Melea J. Brock

Moving The Bookmark Forward

 

I was in line at a Barnes and Noble Bookstore the other day and there was a rack of beautiful and elaborate gift-quality bookmarks near the cash registers. I marveled at how bookmarks have changed. Remember how bookmarks were once a common item in our lives?

Bookmarks are strips of leather, cardboard, or other material used to mark one’s place in a book. As a kid, I remember the local public library gave you a paper bookmark when you checked out your books. I would take the greatest of care and use my bookmarks to remember my place in the book. Your public library allowed you to check out several books at a certain age, so I could have several bookmarks in use.

I’ve collected some bookmarks over the years. I’ve also found them in old books. Right-Side-Up Stories used to have a bookmark with my poem Step Inside on the front of it. I need to bring that bookmark back.

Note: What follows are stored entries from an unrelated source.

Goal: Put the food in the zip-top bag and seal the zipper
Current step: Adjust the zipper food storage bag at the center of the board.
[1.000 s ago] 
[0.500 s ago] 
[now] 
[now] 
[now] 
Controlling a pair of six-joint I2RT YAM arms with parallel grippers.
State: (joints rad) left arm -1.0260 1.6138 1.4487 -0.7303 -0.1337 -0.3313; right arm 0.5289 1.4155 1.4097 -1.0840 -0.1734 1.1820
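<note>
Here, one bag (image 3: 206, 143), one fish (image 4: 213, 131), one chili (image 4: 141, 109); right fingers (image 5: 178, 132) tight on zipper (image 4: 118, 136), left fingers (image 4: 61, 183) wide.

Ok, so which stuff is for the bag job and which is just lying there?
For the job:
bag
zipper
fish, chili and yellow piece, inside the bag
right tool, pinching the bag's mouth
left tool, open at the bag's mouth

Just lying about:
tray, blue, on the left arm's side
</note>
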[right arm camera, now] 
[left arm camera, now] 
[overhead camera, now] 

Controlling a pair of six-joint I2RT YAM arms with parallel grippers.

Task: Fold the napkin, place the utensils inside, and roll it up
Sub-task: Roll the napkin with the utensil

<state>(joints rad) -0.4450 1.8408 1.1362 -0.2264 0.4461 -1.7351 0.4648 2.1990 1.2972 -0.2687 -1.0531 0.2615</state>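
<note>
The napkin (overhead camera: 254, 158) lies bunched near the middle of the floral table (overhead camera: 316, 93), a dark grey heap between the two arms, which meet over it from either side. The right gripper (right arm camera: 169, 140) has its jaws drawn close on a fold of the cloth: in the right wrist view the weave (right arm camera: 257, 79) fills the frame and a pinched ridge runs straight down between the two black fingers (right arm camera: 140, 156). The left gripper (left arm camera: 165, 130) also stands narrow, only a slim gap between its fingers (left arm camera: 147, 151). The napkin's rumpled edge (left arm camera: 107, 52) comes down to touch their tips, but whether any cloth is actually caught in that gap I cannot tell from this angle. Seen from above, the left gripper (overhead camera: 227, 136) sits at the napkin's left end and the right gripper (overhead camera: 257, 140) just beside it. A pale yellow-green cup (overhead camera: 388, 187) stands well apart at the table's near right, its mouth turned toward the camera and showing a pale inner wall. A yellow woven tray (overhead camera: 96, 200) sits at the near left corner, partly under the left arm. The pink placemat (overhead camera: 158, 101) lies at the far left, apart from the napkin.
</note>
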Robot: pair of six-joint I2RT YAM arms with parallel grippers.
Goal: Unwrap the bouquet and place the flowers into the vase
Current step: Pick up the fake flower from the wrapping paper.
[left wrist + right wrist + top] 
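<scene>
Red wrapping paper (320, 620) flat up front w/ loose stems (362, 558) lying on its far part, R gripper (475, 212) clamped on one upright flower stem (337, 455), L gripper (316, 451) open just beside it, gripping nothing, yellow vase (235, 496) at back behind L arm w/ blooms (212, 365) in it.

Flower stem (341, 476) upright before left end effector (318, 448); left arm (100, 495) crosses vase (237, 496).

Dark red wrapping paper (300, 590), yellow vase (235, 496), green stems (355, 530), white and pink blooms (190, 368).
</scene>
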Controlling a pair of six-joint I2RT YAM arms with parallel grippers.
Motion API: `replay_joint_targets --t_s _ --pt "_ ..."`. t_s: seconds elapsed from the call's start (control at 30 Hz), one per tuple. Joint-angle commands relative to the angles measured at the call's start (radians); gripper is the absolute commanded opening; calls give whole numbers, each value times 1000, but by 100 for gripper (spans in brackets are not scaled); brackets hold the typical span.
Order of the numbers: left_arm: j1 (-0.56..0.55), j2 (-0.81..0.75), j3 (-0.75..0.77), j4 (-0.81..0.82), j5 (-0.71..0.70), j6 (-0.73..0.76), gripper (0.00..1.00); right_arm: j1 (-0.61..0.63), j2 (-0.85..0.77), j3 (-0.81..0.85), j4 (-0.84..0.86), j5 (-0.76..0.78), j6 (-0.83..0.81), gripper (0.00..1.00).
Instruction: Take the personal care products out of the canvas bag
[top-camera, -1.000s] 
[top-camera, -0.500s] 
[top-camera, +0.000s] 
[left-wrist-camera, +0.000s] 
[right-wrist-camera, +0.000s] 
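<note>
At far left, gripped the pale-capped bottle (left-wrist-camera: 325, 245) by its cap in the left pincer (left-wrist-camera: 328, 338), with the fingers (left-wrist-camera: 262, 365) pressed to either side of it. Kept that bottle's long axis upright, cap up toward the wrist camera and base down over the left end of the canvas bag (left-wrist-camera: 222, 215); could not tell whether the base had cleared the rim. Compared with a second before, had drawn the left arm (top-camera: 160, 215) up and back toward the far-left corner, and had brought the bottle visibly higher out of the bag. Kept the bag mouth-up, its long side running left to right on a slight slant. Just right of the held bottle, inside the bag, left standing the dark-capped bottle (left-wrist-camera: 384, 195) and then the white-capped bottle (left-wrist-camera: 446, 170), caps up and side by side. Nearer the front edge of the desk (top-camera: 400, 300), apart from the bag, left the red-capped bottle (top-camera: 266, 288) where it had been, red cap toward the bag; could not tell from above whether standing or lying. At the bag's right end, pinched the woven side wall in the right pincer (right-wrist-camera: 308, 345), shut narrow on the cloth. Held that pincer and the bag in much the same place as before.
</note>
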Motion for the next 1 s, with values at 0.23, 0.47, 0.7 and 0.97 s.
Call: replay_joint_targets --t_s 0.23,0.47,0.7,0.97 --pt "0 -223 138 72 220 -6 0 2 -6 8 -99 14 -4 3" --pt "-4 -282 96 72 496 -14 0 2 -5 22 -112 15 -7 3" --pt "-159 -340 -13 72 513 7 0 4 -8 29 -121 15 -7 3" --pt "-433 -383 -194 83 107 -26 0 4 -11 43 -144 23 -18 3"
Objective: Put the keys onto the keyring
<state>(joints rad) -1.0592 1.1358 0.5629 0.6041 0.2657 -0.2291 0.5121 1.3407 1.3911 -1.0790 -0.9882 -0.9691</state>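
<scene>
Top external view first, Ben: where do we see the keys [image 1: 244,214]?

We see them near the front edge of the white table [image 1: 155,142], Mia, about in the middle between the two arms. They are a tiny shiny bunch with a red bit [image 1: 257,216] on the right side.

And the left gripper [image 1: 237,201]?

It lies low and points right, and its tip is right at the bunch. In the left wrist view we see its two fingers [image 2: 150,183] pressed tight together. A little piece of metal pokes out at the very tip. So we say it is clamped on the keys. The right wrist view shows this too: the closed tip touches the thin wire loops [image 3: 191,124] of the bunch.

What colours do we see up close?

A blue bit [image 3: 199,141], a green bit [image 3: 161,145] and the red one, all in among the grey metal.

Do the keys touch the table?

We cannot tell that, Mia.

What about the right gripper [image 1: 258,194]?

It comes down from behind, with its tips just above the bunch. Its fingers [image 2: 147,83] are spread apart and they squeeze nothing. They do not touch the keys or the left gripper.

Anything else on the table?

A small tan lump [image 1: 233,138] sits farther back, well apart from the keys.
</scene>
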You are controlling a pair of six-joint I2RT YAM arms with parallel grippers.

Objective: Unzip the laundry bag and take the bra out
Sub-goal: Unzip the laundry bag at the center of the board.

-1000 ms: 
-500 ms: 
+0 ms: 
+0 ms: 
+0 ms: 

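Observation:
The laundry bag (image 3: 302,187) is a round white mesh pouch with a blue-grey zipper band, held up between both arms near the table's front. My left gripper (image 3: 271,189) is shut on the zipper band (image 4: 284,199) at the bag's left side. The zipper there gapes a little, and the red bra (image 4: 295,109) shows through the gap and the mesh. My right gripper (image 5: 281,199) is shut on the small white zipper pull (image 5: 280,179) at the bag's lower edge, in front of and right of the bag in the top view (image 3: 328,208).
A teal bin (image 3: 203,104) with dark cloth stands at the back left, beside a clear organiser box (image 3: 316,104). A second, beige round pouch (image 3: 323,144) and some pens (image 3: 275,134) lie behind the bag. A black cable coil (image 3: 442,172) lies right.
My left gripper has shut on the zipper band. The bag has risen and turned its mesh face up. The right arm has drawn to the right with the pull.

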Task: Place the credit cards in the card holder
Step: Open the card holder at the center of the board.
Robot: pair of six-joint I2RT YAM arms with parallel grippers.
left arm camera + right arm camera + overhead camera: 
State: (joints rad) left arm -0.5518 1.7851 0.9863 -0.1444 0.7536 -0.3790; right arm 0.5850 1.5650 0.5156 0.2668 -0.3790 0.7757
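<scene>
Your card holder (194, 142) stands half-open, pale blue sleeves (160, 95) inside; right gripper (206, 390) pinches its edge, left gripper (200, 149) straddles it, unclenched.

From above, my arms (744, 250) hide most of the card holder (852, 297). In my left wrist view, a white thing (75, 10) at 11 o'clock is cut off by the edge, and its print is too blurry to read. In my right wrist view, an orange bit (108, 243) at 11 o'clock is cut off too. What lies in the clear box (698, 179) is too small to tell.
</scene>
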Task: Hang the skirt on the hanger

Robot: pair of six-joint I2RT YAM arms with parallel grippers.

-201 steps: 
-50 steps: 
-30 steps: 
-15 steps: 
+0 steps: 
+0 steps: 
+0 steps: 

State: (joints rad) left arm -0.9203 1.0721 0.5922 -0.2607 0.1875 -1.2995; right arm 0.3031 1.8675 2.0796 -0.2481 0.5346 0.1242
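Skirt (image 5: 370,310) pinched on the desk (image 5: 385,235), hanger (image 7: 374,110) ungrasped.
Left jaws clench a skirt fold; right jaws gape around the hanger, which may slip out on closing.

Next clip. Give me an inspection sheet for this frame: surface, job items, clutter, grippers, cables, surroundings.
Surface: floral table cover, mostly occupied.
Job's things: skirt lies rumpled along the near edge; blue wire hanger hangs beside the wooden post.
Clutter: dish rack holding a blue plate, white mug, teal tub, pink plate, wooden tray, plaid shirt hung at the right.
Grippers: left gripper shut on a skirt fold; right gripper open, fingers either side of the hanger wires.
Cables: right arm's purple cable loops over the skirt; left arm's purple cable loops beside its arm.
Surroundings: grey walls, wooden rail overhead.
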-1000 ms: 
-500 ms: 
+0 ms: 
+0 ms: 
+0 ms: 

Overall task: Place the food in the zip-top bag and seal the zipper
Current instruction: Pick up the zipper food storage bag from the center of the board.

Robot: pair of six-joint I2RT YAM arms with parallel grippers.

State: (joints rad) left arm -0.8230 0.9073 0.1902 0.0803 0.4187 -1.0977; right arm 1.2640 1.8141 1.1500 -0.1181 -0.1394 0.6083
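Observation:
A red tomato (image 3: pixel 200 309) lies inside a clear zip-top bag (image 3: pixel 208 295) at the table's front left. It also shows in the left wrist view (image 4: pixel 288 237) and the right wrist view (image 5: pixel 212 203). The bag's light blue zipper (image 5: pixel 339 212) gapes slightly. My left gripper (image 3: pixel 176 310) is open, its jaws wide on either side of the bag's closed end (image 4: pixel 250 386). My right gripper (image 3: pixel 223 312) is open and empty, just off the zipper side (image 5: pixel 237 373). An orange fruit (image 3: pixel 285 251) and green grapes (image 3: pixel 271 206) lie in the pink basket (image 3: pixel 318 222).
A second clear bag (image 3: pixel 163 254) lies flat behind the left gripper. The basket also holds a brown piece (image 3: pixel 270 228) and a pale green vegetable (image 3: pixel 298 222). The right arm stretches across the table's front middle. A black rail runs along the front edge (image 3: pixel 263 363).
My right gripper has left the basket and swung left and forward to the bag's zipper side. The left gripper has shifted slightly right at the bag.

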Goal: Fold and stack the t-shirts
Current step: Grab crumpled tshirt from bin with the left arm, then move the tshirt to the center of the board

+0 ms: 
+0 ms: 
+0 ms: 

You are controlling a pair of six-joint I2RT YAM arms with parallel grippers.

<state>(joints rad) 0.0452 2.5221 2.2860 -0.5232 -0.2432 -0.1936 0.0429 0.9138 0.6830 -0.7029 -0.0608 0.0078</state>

I’ve given bookmarks away as gifts, sent them to people in a card, … and I’m certain you have done the same.

We don’t use bookmarks as much as we used to, do we? We read online or on a Kindle, Nook, iPad, or laptop that give us access to bookmarking our place.  Sometimes we replace bookmarks with something else when reading a real book. We’ll grab a piece of paper, an envelope, or bend down the corner of a page.  It’s never quite the same as a bookmark.

Our lives are full of stories. The relationships in our lives are living stories. If you think about it, we are kind of like books with chapters. As people share their stories with us we would be wise to remember where we left off with them. Almost like a placing a mental bookmark. The hurried effort we live, the overwhelm of life, and work will attempt to crowd out the remembering. It will require us thinking for a second of a way to mentally and emotionally mark the place where we stopped in the conversation with that person. This is always a good idea. If we were to measure our life by the bookmarks we last placed in someone’s life, what page would we be on in their story?

I have made a more recent habit of going back and checking in with people who have asked me to pray for them. In some way, the story they’ve been living has always changed. You can get the Facebook version or the intimate how-they-are-really-doing version by asking off the radar through a text, email or a phone call.

The cost and effort? Time and intention.

The value? Priceless.

I encourage you to move the bookmark forward in a relationship today. The best part is that someone else’s amazing life story is being taken into your story as you do this.  While you are at it, turn the page in the storytelling of your life. Maybe they didn’t ask, but tell one of your recent amazing stories. Move their bookmark forward!